Eine weltweite Störung bei Microsoft hat den E-Mail-Dienst Outlook sowie weitere Anwendungen des Konzerns beeinträchtigt. Millionen Nutzer konnten nach den vorliegenden Angaben keine Nachrichten senden oder empfangen. Teilweise war auch die Anmeldung nicht möglich.

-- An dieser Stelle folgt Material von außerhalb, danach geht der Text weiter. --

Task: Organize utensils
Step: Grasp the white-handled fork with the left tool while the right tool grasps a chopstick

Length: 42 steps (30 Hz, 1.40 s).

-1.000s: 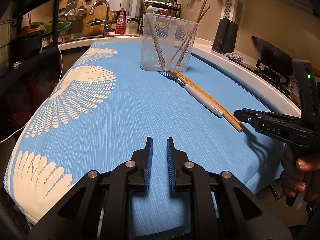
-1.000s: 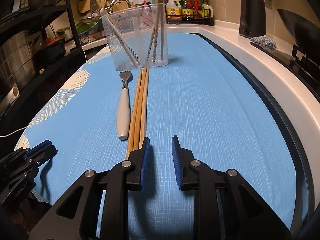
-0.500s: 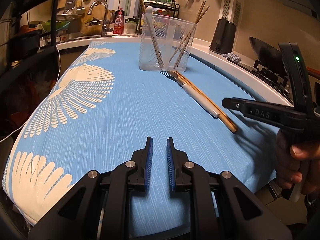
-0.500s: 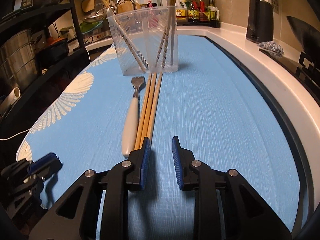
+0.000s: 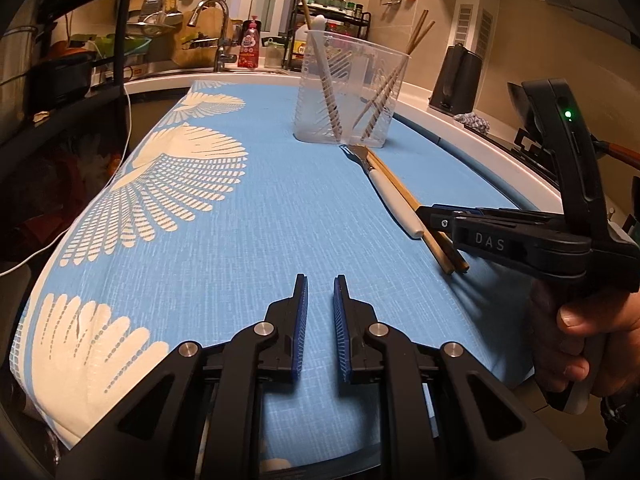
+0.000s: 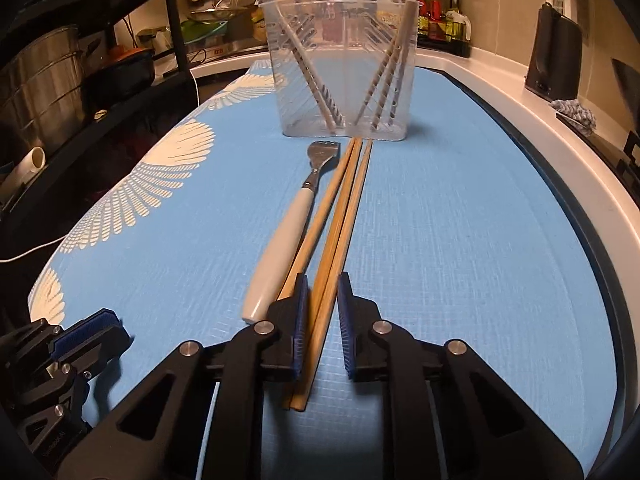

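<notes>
R gripper [image 6: 322, 320] is low over the tabletop [image 6: 460, 240] w/ two chopsticks [image 6: 340, 216] between its blue pads; jaws have just been closing, a gap shows on the right side, so not pinching yet. A third chopstick [image 6: 320, 216] lies under the left finger. White-handled fork [image 6: 282, 240] lies just beside them, tines toward the clear holder [image 6: 340, 64], which has more utensils leaning inside. L gripper [image 5: 321, 312] hovers over bare cloth, jaws narrowly apart, nothing between.
</notes>
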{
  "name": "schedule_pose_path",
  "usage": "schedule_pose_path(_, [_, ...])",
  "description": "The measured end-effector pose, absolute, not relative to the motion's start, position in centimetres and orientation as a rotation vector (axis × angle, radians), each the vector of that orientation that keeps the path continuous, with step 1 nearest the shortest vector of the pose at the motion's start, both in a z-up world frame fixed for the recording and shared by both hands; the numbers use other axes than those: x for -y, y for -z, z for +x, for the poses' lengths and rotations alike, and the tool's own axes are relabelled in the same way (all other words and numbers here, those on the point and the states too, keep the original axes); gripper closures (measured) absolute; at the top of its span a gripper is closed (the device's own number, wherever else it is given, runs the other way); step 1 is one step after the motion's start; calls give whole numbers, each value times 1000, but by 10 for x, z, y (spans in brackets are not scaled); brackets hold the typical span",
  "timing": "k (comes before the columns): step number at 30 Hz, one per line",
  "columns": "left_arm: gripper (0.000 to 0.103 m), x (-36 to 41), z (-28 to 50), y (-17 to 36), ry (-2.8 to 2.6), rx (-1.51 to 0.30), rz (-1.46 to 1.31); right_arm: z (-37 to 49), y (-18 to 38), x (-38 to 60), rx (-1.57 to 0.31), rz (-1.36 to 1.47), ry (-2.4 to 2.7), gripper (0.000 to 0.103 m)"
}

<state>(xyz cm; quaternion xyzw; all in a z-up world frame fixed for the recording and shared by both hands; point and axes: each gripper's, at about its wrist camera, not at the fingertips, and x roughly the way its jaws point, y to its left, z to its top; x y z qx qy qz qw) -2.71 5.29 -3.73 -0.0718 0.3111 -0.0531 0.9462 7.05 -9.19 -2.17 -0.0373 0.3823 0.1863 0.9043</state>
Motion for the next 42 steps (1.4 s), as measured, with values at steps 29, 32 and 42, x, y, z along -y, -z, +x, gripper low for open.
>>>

Betroffen waren sowohl private Nutzer als auch Unternehmenskunden. In Deutschland gingen die ersten Störungsmeldungen gegen 18 Uhr ein. Auf dem Portal „Downdetector“ stieg die Zahl der Hinweise aus dem gesamten Bundesgebiet innerhalb kurzer Zeit stark an. Gegen 20 Uhr wurde ein Höchststand erreicht. Insgesamt meldeten Störungsportale Zehntausende Beschwerden.
Microsoft bestätigte am späten Abend auf seinen offiziellen Statusseiten erhebliche Probleme bei mehreren Anwendungen. Neben Outlook waren demnach auch Teams, OneDrive for Business, SharePoint Online, Purview und Defender XDR betroffen.
Über den Account „Microsoft 365 Status“ teilte das Unternehmen auf X mit, dass die Ursache der Störung untersucht werde. Microsoft führte den Vorfall unter der Kennung EX1464935. Eine genaue Einschätzung, wann die Dienste wieder vollständig funktionieren würden, lag zunächst nicht vor.
Nach Angaben von Microsoft lag die Ursache in der Cloud-Infrastruktur von Exchange Online. Ein Fehler in einer Authentifizierungs- und Verbindungskomponente verhinderte demnach den Zugriff auf die Mailserver. Die Techniker leiteten Gegenmaßnahmen ein. Dazu gehörte auch die Rückgängigmachung eines kürzlich vorgenommenen Updates.
Microsoft erklärte: „Wir führen weitere Tests durch, um festzustellen, ob dadurch eine Verbesserung der Situation erreicht werden kann.“ Ob die Maßnahmen die Störung vollständig beheben würden, war zunächst offen.
IT-Experten rieten betroffenen Nutzern davon ab, lokale Einstellungen am Computer zu verändern oder Outlook neu zu installieren. E-Mails, die im Postausgang feststecken, sollten zudem nicht wiederholt manuell versendet werden. Andernfalls könne es später zu Mehrfachzustellungen kommen.
Eine Behebung der weltweiten Störung war am späten Montagabend noch nicht absehbar. Der Bericht entstand mit Material der dpa.